Rio Alto gets green light for La Arena

Vancouver – Rio Alto Mining (RIO-V) has almost everything it needs to develop a heap leach mine at the La Arena gold oxide project in Peru – the company has $15 million in the bank from two recent financings, has another $24 million available through a gold presale agreement, and now has an approved environmental impact study in hand.

With the environmental study go-ahead, all Rio needs now are a few construction permits before it can start clearing the area and pouring concrete. Rio expects to be placing its first ore onto the leach pads before the end of the year.

Rio was born from the 2009 merger of Mexican Silver Mines with Rio Alto Mining, which was then a private company that had been formed to earn into and eventually acquire the La Arena project. The earn-in deal gives Rio the right to purchase all of the shares of La Arena, the property holding company, from previous owner Iamgold (IMG-T) for cash payments totaling US$47.55 million plus US$30 million worth of exploration. To date Rio has spent roughly US$5 million at the site but that amount should ramp up quickly once the company receives the final construction permits.

The 206-sq. km project is located about 480 km north-northwest of Lima, in the Huamachuco District, at an average altitude of 3,400 metres. A 30-km radius extending outwards from La Arena encompasses numerous projects that together host more than 20 million oz. of gold, including Barrick Gold‘s (ABX-T, ABX-N) Lagunas Norte mine and Sulliden Gold‘s (SUE-T) Shahuindo gold-silver project.

A technical report from mid-2008 pegged La Arena’s oxide resource at 55 million indicated tonnes grading 0.49 gram gold per tonne plus 1.7 million inferred resources averaging 0.28 gram gold. Rio’s plan is to first develop an inexpensive dump leach operation processing 10,000 tonnes of ore daily. Cash flow from that operation would then be used to increase throughput to 24,000 tonnes. The company expects to spend between US$25 million and US$30 million developing the leach operation.

The company is well positioned to foot that bill, after closing two financings and arranging a gold presale agreement.

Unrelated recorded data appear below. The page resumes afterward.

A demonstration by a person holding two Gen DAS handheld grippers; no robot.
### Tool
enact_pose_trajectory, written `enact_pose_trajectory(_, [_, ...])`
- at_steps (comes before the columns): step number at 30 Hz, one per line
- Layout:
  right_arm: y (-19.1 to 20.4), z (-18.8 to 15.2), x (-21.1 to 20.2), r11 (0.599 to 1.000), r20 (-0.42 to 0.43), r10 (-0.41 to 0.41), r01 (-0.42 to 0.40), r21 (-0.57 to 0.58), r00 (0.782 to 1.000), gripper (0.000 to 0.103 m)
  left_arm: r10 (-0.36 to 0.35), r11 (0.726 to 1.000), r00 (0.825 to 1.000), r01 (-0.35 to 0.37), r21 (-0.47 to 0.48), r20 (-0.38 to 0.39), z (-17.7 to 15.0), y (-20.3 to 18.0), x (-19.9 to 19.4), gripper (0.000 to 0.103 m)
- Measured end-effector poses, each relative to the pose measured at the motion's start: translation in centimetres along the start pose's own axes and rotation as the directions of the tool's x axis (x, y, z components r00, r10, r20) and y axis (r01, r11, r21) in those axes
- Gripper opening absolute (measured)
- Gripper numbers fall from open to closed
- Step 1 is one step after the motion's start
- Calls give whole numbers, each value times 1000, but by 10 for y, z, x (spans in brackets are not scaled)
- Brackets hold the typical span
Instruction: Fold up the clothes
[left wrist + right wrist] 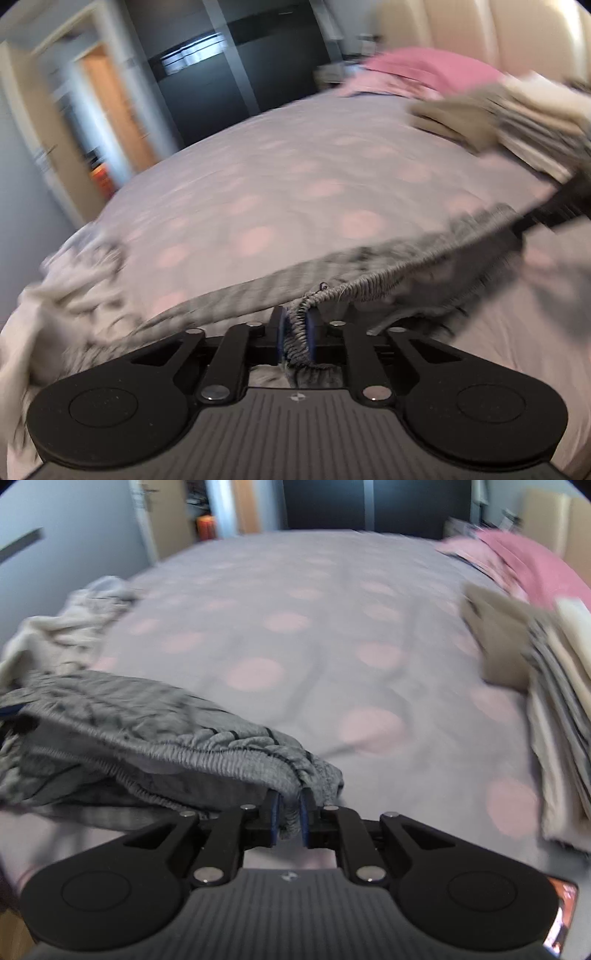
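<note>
A grey garment with a ribbed elastic waistband is stretched between both grippers above the bed. My left gripper is shut on one end of the waistband, the gathered band pinched between its blue pads. In the right wrist view the same grey garment hangs to the left, and my right gripper is shut on its other waistband corner. The right gripper's black body shows at the right edge of the left wrist view, at the far end of the taut band.
The bed has a lilac cover with pink dots. A stack of folded clothes lies on its right side beside a pink pillow. A heap of pale unfolded clothes sits at the left. Dark wardrobe and doorway stand beyond the bed.
</note>
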State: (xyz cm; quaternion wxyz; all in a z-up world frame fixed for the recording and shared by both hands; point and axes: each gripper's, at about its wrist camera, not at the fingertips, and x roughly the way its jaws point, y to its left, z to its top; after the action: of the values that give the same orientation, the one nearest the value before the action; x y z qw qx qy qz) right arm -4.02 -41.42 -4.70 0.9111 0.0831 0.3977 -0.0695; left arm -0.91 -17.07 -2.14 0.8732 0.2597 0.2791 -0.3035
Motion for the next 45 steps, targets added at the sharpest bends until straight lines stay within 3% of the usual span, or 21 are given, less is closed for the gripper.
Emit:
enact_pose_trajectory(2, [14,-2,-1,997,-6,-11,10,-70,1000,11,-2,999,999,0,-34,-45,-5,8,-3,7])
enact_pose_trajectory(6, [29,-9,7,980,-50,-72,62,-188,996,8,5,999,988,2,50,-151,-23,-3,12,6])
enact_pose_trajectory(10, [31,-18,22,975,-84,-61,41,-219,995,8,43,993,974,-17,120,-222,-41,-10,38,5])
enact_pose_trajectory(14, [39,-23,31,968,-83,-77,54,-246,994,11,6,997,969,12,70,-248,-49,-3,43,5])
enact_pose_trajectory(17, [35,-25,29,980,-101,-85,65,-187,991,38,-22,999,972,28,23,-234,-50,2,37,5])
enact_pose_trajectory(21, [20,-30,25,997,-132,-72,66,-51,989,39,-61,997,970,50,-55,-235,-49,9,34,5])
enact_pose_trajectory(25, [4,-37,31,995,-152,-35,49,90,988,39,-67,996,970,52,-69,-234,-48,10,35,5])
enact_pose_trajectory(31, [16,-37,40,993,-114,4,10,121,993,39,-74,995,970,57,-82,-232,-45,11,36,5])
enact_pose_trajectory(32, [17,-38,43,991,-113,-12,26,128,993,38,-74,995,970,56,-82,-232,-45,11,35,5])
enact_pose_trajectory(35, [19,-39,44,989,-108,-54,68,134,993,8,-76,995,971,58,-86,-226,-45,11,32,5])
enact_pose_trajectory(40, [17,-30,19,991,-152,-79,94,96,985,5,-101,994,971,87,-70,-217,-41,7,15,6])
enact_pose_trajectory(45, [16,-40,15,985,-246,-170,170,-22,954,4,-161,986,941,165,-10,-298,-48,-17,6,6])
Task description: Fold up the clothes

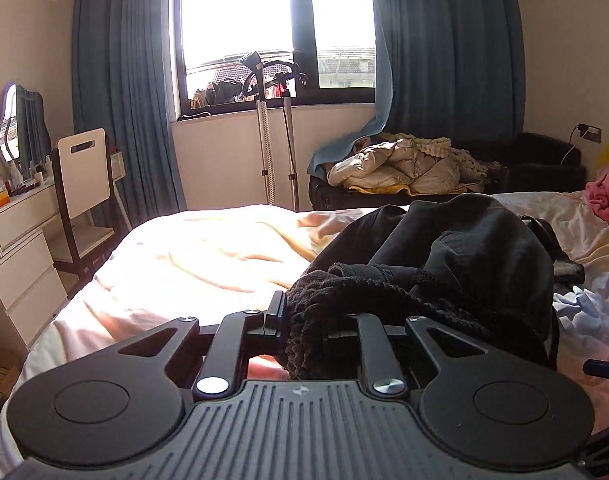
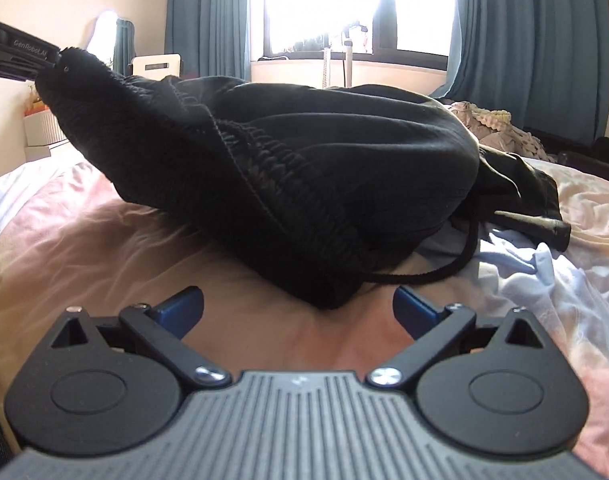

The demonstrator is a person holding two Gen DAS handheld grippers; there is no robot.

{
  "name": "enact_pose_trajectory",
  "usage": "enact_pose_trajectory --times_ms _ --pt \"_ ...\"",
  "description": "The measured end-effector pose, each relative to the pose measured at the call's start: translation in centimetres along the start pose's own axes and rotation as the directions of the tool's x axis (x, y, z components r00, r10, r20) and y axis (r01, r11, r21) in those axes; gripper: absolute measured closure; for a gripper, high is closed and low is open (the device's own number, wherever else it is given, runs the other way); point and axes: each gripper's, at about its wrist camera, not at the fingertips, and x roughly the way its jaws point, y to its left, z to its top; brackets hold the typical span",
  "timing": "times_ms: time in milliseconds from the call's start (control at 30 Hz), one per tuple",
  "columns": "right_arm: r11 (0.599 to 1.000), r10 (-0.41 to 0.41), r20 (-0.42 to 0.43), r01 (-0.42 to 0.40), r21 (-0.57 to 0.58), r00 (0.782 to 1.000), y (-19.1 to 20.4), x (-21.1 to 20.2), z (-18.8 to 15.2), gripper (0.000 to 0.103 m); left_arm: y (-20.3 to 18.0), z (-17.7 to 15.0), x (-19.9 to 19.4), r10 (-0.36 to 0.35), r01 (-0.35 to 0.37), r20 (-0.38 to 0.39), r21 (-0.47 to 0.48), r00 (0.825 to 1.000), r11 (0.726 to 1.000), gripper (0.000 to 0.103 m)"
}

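Black knit waistband of the black garment (image 1: 444, 264) is pinched in the left gripper (image 1: 304, 322), jaws closed down on the ribbed edge, that corner lifted off the bed (image 1: 184, 264); the rest slumps in a heap mid-bed, toward the right side

right gripper (image 2: 298, 306) sits low at the near edge of the bed, blue fingertips (image 2: 184, 302) spread wide, holding nothing, the nearest fold of the heap just ahead between them

risks as I read it:
- single-point hold on stretchy rib: any pull and it probably stretches or slips out instead of lifting the bulk
- drawcord (image 2: 424, 272) loops out from under the heap on the right; right gripper could close on the cord, not cloth, and just drag it
- heap is bunched in layers, so a blind grab likely takes several layers and the fold comes out twisted
- rumpled bedsheet (image 2: 544, 280) right under the fold; closing too low may pinch sheet too

further back: pink cloth (image 1: 606, 198) at the far right edge, pile of bedding (image 1: 408, 164) on the dark sofa (image 1: 544, 164) past the bed, window (image 1: 276, 28) behind
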Motion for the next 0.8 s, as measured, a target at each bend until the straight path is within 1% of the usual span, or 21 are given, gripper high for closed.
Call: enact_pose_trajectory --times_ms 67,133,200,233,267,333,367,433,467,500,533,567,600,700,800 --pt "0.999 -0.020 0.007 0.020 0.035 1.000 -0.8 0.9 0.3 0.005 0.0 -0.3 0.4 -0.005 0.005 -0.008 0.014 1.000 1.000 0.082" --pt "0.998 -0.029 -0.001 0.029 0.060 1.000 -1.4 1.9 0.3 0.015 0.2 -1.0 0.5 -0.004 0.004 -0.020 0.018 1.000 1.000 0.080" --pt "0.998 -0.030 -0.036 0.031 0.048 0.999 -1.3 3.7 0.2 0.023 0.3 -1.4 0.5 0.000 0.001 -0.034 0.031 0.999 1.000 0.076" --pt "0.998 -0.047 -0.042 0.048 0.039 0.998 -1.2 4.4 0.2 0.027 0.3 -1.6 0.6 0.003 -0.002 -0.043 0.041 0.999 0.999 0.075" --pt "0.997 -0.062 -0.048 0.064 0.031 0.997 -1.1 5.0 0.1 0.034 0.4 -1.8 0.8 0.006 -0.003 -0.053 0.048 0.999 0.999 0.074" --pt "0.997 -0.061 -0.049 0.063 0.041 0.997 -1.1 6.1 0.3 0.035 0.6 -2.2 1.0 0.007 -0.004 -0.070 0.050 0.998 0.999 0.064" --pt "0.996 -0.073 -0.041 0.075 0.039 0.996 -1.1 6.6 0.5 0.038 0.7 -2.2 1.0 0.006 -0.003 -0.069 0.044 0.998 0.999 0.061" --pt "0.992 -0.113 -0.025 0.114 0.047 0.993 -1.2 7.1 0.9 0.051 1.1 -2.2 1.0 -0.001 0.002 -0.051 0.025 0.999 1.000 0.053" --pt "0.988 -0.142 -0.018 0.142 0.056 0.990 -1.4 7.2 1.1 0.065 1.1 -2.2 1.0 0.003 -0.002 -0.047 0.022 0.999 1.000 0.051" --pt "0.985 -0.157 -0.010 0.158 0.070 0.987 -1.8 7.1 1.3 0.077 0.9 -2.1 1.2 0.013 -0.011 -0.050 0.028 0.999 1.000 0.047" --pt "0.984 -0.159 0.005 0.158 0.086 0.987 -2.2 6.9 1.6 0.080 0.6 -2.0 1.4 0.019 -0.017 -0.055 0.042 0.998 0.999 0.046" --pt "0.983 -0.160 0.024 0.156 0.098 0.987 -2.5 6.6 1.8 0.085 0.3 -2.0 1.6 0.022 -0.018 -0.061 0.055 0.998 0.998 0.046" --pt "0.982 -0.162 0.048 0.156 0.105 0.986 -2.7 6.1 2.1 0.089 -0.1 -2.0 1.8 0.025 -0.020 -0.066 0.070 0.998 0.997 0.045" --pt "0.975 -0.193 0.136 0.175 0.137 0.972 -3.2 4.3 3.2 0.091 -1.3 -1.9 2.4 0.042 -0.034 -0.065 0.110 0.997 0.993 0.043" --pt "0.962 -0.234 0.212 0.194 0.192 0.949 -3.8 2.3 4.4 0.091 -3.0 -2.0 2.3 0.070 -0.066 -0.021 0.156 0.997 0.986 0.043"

In May Rio raised $8.5 million by selling 11.4 million shares at 75¢ a piece in a private placement. A few weeks later the company closed a second financing, this one exclusively with JP Morgan Asset Management, that raised $7.8 million from the sale of 10.2 million shares at 76¢ each.

And in April Rio inked a deal with Red Kite Explorer Trust out of New York to pre-sell 36,700 ounces of gold for US$24.25 million. Red Kite recently completed its due diligence for that deal and the companies are about to sign final papers. The funds will be available to Rio once it receives the necessary construction permits.

La Arena is also home to a sulphide resource, which contains 226 million indicated tonnes grading 0.27 gram gold and 0.36% copper as well as 170 million inferred tonnes averaging 0.22 gram gold and 0.32% copper. Rio says it is preparing to commence a feasibility study examining the economics of tapping into that resource as well.

Rio’s share price jumped 10¢ or 14% on news of the environmental green light for La Arena to close at 80¢. The company has a 52-week trading range of 19¢ to 92¢ and has 119 million shares outstanding.